> _Task item_
Retype, exactly as they appear below, the lines between the line holding "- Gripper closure" and the line holding "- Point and", both ends included.

> _Recorded data_
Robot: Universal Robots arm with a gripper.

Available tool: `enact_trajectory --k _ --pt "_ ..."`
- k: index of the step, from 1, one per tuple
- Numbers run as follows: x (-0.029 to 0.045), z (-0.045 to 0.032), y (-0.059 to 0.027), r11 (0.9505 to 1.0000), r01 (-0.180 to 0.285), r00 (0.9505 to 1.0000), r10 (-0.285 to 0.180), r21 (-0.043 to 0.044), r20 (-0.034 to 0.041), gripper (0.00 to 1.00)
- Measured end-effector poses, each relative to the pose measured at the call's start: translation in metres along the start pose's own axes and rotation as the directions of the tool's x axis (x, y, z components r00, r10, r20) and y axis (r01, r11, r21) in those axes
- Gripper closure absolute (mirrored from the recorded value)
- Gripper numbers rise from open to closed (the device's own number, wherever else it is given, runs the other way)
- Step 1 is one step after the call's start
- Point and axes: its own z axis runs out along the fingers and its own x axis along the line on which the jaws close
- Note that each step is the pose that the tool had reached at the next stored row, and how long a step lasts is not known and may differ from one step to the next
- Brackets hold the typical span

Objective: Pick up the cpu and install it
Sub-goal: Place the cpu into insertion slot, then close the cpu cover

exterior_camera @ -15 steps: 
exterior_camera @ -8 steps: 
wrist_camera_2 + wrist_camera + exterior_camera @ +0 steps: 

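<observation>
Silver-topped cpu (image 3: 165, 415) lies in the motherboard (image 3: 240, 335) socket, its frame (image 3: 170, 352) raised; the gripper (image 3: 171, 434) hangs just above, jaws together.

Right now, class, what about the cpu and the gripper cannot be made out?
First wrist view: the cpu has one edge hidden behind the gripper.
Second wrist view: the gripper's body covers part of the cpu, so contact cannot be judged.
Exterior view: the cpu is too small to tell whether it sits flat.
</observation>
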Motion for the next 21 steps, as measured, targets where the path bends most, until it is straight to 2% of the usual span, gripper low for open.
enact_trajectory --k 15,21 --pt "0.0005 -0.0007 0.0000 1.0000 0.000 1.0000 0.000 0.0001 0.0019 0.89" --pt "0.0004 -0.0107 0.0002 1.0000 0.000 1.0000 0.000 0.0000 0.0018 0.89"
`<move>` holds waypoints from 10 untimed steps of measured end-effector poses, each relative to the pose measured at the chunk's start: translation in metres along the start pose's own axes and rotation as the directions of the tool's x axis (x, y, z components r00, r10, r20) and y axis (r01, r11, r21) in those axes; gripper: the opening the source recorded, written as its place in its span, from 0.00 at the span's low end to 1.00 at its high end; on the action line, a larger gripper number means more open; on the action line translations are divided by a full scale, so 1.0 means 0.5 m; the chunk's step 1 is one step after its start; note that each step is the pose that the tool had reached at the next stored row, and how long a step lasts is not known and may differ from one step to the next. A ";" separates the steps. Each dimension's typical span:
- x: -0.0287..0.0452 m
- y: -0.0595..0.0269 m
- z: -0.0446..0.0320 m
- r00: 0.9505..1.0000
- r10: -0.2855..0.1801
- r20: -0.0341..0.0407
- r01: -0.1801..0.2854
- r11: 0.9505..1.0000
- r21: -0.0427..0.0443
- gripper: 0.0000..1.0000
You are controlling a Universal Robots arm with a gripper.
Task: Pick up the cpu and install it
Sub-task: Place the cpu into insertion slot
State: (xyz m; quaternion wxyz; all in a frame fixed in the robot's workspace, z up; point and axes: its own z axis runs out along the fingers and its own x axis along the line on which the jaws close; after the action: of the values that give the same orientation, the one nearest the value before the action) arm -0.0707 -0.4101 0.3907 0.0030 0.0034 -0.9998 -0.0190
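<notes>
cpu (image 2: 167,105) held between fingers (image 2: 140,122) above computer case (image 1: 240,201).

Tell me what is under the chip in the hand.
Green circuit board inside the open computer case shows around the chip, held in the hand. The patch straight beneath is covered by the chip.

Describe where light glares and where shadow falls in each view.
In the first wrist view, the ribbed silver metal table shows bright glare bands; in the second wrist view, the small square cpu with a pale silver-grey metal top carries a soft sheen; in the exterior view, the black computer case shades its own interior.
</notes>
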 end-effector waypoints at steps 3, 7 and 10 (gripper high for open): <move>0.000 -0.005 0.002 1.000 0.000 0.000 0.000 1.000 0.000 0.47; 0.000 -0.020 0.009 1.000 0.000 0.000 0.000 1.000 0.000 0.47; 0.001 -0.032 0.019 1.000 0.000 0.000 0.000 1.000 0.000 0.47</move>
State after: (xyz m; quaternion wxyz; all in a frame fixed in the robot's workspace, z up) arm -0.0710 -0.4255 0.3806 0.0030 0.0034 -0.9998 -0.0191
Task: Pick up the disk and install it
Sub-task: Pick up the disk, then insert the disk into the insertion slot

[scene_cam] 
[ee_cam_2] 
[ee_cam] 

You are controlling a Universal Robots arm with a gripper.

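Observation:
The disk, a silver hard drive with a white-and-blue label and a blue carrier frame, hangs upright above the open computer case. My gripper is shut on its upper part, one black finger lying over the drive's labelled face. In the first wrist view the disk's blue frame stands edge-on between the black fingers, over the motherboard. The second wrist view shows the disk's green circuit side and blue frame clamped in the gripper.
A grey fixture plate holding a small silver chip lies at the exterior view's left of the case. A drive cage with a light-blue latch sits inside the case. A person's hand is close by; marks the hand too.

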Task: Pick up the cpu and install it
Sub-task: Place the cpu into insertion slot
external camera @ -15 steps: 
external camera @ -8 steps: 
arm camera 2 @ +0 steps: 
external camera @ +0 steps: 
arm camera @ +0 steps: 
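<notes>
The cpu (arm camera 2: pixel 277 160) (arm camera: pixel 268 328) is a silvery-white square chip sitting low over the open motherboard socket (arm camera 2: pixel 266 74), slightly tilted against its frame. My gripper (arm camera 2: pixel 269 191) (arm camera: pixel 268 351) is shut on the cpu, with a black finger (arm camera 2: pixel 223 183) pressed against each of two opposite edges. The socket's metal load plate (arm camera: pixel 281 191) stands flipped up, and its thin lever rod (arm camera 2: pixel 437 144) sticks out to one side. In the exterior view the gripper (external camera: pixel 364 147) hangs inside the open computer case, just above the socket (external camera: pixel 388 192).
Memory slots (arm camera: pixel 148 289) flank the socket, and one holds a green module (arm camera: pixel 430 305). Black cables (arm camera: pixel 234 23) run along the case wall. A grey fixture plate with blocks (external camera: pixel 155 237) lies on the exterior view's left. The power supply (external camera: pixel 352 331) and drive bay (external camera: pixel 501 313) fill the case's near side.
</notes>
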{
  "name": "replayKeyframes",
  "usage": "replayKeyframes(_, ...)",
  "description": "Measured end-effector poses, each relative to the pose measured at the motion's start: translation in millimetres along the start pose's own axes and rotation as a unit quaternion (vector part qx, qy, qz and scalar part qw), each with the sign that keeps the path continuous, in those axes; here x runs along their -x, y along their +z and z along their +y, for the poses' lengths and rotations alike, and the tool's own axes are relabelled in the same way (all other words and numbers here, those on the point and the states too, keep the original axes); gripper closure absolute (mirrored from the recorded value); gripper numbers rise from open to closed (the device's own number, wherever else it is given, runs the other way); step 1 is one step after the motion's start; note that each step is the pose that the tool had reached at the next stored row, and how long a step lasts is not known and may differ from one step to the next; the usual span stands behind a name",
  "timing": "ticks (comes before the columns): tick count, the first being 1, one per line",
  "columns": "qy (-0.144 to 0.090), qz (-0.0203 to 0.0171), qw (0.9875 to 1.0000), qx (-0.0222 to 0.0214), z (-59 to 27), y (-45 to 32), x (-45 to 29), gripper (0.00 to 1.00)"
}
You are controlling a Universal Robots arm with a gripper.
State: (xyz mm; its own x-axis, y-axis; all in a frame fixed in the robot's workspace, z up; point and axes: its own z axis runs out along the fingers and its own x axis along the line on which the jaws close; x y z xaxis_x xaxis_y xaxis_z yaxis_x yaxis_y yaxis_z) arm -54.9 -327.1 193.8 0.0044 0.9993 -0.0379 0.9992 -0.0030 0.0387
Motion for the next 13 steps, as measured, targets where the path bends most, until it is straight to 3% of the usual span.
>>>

> _Response area_
- Gripper closure absolute (mirrored from the recorded value)
- Gripper numbers rise from open to closed (the device's own number, wherever else it is given, runs the other way)
- Step 1 is one step after the call's start
- Point and axes: its own z axis runs out along the fingers and its own x axis along the line on which the jaws close

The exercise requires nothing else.